What you will do >>
Below is a block of records; please copy all of them exactly.

Material to process >>

□ □ □

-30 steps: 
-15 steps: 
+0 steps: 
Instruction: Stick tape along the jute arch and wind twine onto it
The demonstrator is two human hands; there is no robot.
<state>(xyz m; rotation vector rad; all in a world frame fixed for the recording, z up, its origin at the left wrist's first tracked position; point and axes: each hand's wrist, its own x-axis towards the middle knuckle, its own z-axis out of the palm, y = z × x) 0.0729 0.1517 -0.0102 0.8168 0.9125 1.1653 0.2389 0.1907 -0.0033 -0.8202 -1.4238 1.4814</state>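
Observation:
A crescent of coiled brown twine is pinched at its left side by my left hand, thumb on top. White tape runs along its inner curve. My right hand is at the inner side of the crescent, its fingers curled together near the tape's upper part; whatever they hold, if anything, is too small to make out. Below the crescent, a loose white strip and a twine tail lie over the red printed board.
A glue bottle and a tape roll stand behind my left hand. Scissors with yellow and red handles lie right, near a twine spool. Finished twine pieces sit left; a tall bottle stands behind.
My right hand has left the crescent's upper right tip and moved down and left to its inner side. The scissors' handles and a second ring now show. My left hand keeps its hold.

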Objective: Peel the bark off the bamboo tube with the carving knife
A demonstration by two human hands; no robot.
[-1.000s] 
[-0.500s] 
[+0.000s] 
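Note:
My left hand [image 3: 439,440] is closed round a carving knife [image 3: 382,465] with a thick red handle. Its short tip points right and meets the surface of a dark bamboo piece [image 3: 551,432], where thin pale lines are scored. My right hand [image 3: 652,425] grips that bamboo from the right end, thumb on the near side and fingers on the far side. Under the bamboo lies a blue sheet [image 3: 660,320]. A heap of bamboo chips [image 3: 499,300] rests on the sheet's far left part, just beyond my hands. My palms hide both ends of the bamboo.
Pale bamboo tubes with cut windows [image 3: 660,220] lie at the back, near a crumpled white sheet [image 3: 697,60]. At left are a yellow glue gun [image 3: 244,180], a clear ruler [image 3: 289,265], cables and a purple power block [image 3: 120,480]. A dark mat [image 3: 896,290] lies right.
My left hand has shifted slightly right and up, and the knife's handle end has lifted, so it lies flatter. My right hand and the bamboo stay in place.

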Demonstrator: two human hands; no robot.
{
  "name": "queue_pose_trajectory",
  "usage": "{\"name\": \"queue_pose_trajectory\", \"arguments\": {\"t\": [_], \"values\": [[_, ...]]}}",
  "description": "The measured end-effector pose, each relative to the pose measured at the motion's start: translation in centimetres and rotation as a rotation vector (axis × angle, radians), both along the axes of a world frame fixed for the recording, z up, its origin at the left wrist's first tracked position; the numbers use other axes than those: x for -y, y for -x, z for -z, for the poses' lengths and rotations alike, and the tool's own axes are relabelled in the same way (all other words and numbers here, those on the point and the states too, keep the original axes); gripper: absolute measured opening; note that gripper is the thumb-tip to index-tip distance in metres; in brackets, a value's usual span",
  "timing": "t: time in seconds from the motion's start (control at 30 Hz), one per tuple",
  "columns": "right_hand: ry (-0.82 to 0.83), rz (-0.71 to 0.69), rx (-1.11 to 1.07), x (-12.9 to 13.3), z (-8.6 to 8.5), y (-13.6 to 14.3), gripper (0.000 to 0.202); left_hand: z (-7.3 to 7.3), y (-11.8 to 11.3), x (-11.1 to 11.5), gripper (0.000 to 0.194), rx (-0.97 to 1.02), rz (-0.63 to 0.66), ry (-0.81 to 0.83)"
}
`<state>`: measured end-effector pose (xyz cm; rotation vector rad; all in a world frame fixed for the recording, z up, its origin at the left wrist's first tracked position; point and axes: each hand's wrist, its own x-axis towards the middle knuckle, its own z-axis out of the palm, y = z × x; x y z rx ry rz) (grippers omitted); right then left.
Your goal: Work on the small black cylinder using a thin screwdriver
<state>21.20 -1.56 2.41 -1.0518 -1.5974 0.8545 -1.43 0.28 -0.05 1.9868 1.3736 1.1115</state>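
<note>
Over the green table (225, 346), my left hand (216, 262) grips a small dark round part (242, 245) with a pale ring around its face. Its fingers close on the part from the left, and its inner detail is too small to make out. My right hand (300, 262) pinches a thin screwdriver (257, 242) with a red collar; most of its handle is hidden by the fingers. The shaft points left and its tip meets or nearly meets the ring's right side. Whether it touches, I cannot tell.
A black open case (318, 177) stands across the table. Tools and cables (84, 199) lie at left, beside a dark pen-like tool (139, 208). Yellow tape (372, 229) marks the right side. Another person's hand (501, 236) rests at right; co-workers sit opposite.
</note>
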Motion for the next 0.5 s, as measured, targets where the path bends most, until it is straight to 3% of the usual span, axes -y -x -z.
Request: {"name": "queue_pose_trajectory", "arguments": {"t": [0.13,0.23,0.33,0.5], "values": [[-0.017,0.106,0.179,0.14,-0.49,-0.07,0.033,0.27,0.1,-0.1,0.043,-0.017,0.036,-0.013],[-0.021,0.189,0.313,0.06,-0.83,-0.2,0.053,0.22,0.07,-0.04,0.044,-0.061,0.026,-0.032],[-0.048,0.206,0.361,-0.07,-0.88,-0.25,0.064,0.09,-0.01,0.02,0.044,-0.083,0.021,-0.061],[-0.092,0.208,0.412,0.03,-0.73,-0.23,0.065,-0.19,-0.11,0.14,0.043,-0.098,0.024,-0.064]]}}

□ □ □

Written answer >>
-30 steps: 
-15 steps: 
+0 steps: 
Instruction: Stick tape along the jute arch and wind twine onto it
The demonstrator is two human hands; there is no robot.
<state>(xyz m; rotation vector rad; all in a world frame fixed for the recording, z up, its origin at the left wrist's first tracked position; point and axes: each hand's wrist, its own x-axis towards the middle knuckle, its own z-axis out of the palm, y = z × x) 0.0729 0.1517 -0.0102 0.8168 0.9125 1.1653 0.2389 0.1907 -0.0033 -0.8202 -1.4238 1.4814</state>
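Observation:
A crescent of coiled brown twine is pinched at its left side by my left hand, thumb on top. White tape runs along its inner curve. My right hand is at the inner side of the crescent, its fingers curled together near the tape's upper part; whatever they hold, if anything, is too small to make out. Below the crescent, a loose white strip and a twine tail lie over the red printed board.
A glue bottle and a tape roll stand behind my left hand. Scissors with yellow and red handles lie right, near a twine spool. Finished twine pieces sit left; a tall bottle stands behind.
My right hand has left the crescent's upper right tip and moved down and left to its inner side. The scissors' handles and a second ring now show. My left hand keeps its hold.
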
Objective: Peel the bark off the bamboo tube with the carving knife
A demonstration by two human hands; no robot.
[-1.000s] 
[-0.500s] 
[+0.000s] 
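Note:
My left hand [image 3: 439,440] is closed round a carving knife [image 3: 382,465] with a thick red handle. Its short tip points right and meets the surface of a dark bamboo piece [image 3: 551,432], where thin pale lines are scored. My right hand [image 3: 652,425] grips that bamboo from the right end, thumb on the near side and fingers on the far side. Under the bamboo lies a blue sheet [image 3: 660,320]. A heap of bamboo chips [image 3: 499,300] rests on the sheet's far left part, just beyond my hands. My palms hide both ends of the bamboo.
Pale bamboo tubes with cut windows [image 3: 660,220] lie at the back, near a crumpled white sheet [image 3: 697,60]. At left are a yellow glue gun [image 3: 244,180], a clear ruler [image 3: 289,265], cables and a purple power block [image 3: 120,480]. A dark mat [image 3: 896,290] lies right.
My left hand has shifted slightly right and up, and the knife's handle end has lifted, so it lies flatter. My right hand and the bamboo stay in place.
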
Demonstrator: two human hands; no robot.
{
  "name": "queue_pose_trajectory",
  "usage": "{\"name\": \"queue_pose_trajectory\", \"arguments\": {\"t\": [_], \"values\": [[_, ...]]}}",
  "description": "The measured end-effector pose, each relative to the pose measured at the motion's start: translation in centimetres and rotation as a rotation vector (axis × angle, radians), both along the axes of a world frame fixed for the recording, z up, its origin at the left wrist's first tracked position; the numbers use other axes than those: x for -y, y for -x, z for -z, for the poses' lengths and rotations alike, and the tool's own axes are relabelled in the same way (all other words and numbers here, those on the point and the states too, keep the original axes); gripper: absolute measured opening; note that gripper is the thumb-tip to index-tip distance in metres; in brackets, a value's usual span",
  "timing": "t: time in seconds from the motion's start (control at 30 Hz), one per tuple",
  "columns": "right_hand: ry (-0.82 to 0.83), rz (-0.71 to 0.69), rx (-1.11 to 1.07), x (-12.9 to 13.3), z (-8.6 to 8.5), y (-13.6 to 14.3), gripper (0.000 to 0.202); left_hand: z (-7.3 to 7.3), y (-11.8 to 11.3), x (-11.1 to 11.5), gripper (0.000 to 0.194), rx (-0.97 to 1.02), rz (-0.63 to 0.66), ry (-0.81 to 0.83)"
}
`<state>`: measured end-effector pose (xyz cm; rotation vector rad; all in a world frame fixed for the recording, z up, its origin at the left wrist's first tracked position; point and axes: each hand's wrist, its own x-axis towards the middle knuckle, its own z-axis out of the palm, y = z × x; x y z rx ry rz) (grippers omitted); right then left.
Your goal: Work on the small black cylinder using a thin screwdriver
<state>21.20 -1.56 2.41 -1.0518 -1.5974 0.8545 -1.43 0.28 -0.05 1.9868 1.3736 1.1115</state>
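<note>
Over the green table (225, 346), my left hand (216, 262) grips a small dark round part (242, 245) with a pale ring around its face. Its fingers close on the part from the left, and its inner detail is too small to make out. My right hand (300, 262) pinches a thin screwdriver (257, 242) with a red collar; most of its handle is hidden by the fingers. The shaft points left and its tip meets or nearly meets the ring's right side. Whether it touches, I cannot tell.
A black open case (318, 177) stands across the table. Tools and cables (84, 199) lie at left, beside a dark pen-like tool (139, 208). Yellow tape (372, 229) marks the right side. Another person's hand (501, 236) rests at right; co-workers sit opposite.
</note>
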Motion for the next 0.5 s, as measured, targets where the path bends most, until it is straight to 3% of the usual span, axes -y -x -z.
Request: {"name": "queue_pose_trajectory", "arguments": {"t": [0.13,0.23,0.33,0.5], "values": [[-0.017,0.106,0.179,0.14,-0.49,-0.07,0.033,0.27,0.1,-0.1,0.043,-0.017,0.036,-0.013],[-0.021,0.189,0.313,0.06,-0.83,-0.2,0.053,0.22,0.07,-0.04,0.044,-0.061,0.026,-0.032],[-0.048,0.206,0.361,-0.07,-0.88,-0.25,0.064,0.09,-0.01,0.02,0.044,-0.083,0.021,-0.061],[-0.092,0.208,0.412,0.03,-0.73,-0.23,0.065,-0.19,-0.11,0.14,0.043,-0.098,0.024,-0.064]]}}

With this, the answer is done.